Death toll near doubles - 142 dead, 588 injured says vice president
Ecuadorian vice president Jorge Glas has told a press conference at least 142 people have been killed and 588 injured as a result of the earthquake, local media are reporting.
The new toll almost doubles the previous figure given by authorities a few hours ago, which was 77. More than 260 buildings have also been destroyed, the vice president said.
Glas, who is leading the response in the absence of president Rafael Correa, said the government had activated a $300m emergency fun to help victims and rescue efforts.
Mobile phone operators have suspended charges for text messages, to make it easier for people to contact loved ones.
An Ecuadorian journalist has been tweeting pictures of the landslides on the roads near the epicentre of the quake. Authorities have said they are having difficulty reaching some of the more remote areas close to the heart of the impact, and bringing in machinery for rescue efforts.
The UK Foreign Office has issued this travel advice for Ecuador. Its website also gives out numbers for people concerned about family members.
If you are in Ecuador you are advised to follow the advice of the Ecuadorean National Risk Control Agency and the Seismic Monitoring Agency.The Vice President has declared a state of emergency in six provinces on the coast (Esmereldas, Los Rios, Manabi, Santa Elena, Guayas and Santo Domingo).There are reports of fatalities in Portoviejo, Manta and Guayaquil. There are blackouts in many parts of the country and the coast.
Simon Gordon, who lives in Guayaquil, has been speaking to the BBC about his experiences during the quake.
My first ever experience of an earthquake and I’m just relieved that my wife and family are all OK. RIP to all those who passed. What an absolute tragedy.I can tell you, that was an extremely scary experience. I live in Guayaquil and we got hit pretty hard. Cities around us have been affected so badly.
In an address in St Peter’s Square on Sunday, Pope Francis has offered prayers for the people of Ecuador affected by the violent earthquake overnight, as well as the victims in Japan on Friday.
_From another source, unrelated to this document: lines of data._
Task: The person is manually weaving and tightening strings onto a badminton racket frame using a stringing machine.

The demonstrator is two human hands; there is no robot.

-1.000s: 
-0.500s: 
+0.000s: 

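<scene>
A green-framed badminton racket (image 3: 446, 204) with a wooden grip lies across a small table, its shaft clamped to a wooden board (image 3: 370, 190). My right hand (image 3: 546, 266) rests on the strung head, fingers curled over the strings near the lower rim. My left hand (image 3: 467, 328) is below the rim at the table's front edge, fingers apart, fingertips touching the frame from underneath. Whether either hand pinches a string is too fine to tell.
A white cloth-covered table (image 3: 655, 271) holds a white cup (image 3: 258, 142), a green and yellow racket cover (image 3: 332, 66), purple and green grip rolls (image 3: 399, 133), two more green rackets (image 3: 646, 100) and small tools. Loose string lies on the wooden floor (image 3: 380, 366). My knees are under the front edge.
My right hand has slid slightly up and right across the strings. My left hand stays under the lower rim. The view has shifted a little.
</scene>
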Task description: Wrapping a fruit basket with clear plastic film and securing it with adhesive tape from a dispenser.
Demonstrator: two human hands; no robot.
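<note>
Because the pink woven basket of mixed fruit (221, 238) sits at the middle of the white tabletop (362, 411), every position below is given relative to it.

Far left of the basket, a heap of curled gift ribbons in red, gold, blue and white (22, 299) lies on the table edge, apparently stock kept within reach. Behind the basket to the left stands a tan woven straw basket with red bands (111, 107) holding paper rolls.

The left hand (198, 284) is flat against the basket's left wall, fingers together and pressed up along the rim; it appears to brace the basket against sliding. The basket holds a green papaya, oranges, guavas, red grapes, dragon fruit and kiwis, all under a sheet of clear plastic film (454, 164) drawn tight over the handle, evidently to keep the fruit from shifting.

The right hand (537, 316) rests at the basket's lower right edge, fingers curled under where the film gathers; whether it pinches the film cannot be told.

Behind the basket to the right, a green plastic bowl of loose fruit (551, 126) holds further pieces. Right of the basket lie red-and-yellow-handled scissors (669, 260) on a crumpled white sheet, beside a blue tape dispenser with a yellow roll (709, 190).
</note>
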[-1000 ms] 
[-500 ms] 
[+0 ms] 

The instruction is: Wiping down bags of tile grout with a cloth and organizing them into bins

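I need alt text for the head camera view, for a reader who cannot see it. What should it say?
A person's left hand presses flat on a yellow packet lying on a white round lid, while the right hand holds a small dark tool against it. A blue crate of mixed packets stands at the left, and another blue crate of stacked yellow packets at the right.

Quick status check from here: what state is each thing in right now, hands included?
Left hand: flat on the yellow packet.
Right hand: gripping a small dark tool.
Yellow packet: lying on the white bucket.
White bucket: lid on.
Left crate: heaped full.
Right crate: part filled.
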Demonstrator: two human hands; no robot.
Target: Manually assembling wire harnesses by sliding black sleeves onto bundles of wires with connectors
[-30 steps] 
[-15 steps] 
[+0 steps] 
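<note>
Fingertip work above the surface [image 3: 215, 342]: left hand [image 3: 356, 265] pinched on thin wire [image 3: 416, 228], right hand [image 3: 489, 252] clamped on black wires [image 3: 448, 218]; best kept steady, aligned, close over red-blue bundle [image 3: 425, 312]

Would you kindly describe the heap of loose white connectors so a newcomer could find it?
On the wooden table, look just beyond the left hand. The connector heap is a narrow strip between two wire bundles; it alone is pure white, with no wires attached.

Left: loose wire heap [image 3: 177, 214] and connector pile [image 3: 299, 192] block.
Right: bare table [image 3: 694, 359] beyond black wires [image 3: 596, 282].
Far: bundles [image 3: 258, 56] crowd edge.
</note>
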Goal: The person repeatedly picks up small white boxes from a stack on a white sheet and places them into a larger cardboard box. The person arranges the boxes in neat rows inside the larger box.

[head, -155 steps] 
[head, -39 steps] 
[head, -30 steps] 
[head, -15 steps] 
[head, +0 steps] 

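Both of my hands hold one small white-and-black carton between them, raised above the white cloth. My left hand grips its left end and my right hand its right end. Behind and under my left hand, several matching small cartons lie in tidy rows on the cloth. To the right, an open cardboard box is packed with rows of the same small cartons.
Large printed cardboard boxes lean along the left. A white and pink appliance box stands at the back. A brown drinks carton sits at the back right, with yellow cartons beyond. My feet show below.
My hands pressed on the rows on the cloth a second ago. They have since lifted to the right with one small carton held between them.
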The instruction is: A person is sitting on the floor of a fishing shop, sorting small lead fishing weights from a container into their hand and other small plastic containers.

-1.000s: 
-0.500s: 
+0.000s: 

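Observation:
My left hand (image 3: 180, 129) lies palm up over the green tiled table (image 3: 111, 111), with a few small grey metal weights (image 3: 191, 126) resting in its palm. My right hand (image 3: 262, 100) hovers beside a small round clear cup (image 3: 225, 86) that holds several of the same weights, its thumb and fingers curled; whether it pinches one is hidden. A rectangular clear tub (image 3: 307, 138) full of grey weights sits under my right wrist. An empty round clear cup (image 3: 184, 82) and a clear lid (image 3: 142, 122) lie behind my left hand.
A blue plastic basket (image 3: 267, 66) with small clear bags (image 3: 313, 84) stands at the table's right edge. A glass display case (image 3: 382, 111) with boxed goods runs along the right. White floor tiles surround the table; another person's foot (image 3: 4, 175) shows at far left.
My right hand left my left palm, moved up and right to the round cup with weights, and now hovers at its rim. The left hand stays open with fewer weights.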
Pope Francis during the Regina Coeli prayer in the Saint Peter’s square Photograph: Giorgio Onorati/EPAMay the help of God and of their brothers give them strength and support.
Ecuador's 7.1 earthquake - what we know so far
- At least 77 people have been killed and more than 570 people are believed to have been injured in the quake, the most powerful in decade.
- The earthquake struck at about 8pm local time at a depth of 12.4 miles (20km).
- At least 50 aftershocks have followed, one as strong as six on the Richter scale.
- President Rafael Correa has declared a national emergency and urged the country’s 16 million people to stay calm. He has cut short a visit to Italy and the Vatican to return to Ecuador and is expected to arrive on Sunday afternoon, local time.
- 10,000 troops have been deployed to the coastal areas, with specialist earthquake rescue teams coming in from Colombia and Mexico.
- About 3,500 extra national police officers have been sent to the towns of Manabí, Esmeraldas and Guayas y Santa Elena, and 500 firefighters have been sent to Manabi and Pedernales.
- Residents who left coastal towns because of the risk of a tsunami have been told they can return home. The epicentre of the quake, around the coast, is sparsely populated, and is mainly tourist beaches and fishing villages.
- The Pacific Tsunami Warning Center has said the “tsunami threat from this earthquake has now mostly passed”.
- Fears are growing for residents in the more remote regions around the epicentre of the magnitude-7.8 earthquake. Authorities in Ecuador say landslides are making it difficult for emergency workers to reach the towns hardest hit.
- More than 6,000 miles across the Pacific, a magnitude 6.1 earthquake struck south-east of the Pacific island nation of Tonga. Both quakes follow a 7.3-magnitude tremor that struck Japan’s Kumamoto province early on Saturday, killing at least 32 people, injuring about 1,000 and causing widespread damage, in the second major quake to hit the island of Kyushu in just over 24 hours. The first, late on Thursday, killed nine.
- Ecuador’s earthquake has been described as six times stronger than the one which hit Japan a day previously, releasing 20 times as much energy.
Ecuador's earthquake 'six times stronger than Saturday's quake'
Ecuador’s earthquake has been described as six times stronger than the one which hit Japan a day previously, in which more than 30 people died, releasing 20 times as much energy.
David Rothery, a professor of planetary geosciences at The Open University, northeast of London, said about 20 magnitude-7 earthquakes occur every year across the globe.
There is no causal relationship between the earthquakes in Ecuador and Japan.
Rothery told AP the quake in Ecuador began deeper underground than the recent Japan quakes, but a greater loss of life could be attributed to Ecuador’s less stringent construction codes for buildings and bridges.